Your reply should consist solely of the lines from the start of the material below through the line containing "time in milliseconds", reproduced exactly.

*** GIVEN INFORMATION ***

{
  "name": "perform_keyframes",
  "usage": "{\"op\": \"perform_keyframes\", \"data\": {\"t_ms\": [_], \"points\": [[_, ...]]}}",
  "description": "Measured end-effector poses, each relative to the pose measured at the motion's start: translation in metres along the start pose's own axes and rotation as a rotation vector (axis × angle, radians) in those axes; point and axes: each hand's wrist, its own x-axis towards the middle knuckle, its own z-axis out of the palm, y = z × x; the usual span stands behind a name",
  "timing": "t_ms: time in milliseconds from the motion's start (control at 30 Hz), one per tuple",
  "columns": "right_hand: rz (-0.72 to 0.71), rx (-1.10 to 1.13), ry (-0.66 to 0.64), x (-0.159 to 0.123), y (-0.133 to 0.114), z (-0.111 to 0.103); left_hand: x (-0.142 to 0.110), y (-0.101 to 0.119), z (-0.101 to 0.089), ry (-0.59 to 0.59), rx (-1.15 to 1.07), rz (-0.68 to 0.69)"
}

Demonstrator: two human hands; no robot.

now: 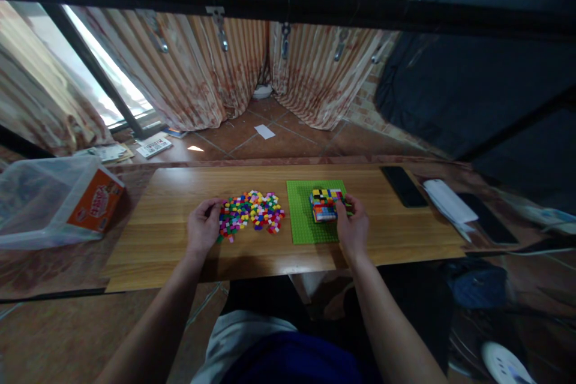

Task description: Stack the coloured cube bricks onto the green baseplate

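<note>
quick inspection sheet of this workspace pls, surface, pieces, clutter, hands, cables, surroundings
Surface: wood-look tabletop, light glare along the near edge.
Work pieces: loose multicoloured bricks heaped at centre-left; brick build on a green baseplate.
Clutter: dark phone-like slab towards the right end; white papers beyond it; clear bin with an orange label, off the left end.
Hands: left hand at the heap's left edge; right hand at the build's right side; exact grips unclear.
Cables: thin white cable, apparently, at far right.
Surroundings: striped curtains, tiled floor.
</note>
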Motion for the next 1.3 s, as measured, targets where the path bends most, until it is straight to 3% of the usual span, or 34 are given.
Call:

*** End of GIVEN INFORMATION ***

** EXERCISE RESPONSE **
{
  "name": "perform_keyframes",
  "usage": "{\"op\": \"perform_keyframes\", \"data\": {\"t_ms\": [_], \"points\": [[_, ...]]}}",
  "description": "Measured end-effector poses, each relative to the pose measured at the motion's start: translation in metres along the start pose's own axes and rotation as a rotation vector (axis × angle, radians) in those axes; point and axes: each hand's wrist, its own x-axis towards the middle knuckle, its own z-axis out of the palm, y = z × x; the usual span stands behind a name",
  "timing": "t_ms: time in milliseconds from the motion's start (control at 30 Hz), one per tuple",

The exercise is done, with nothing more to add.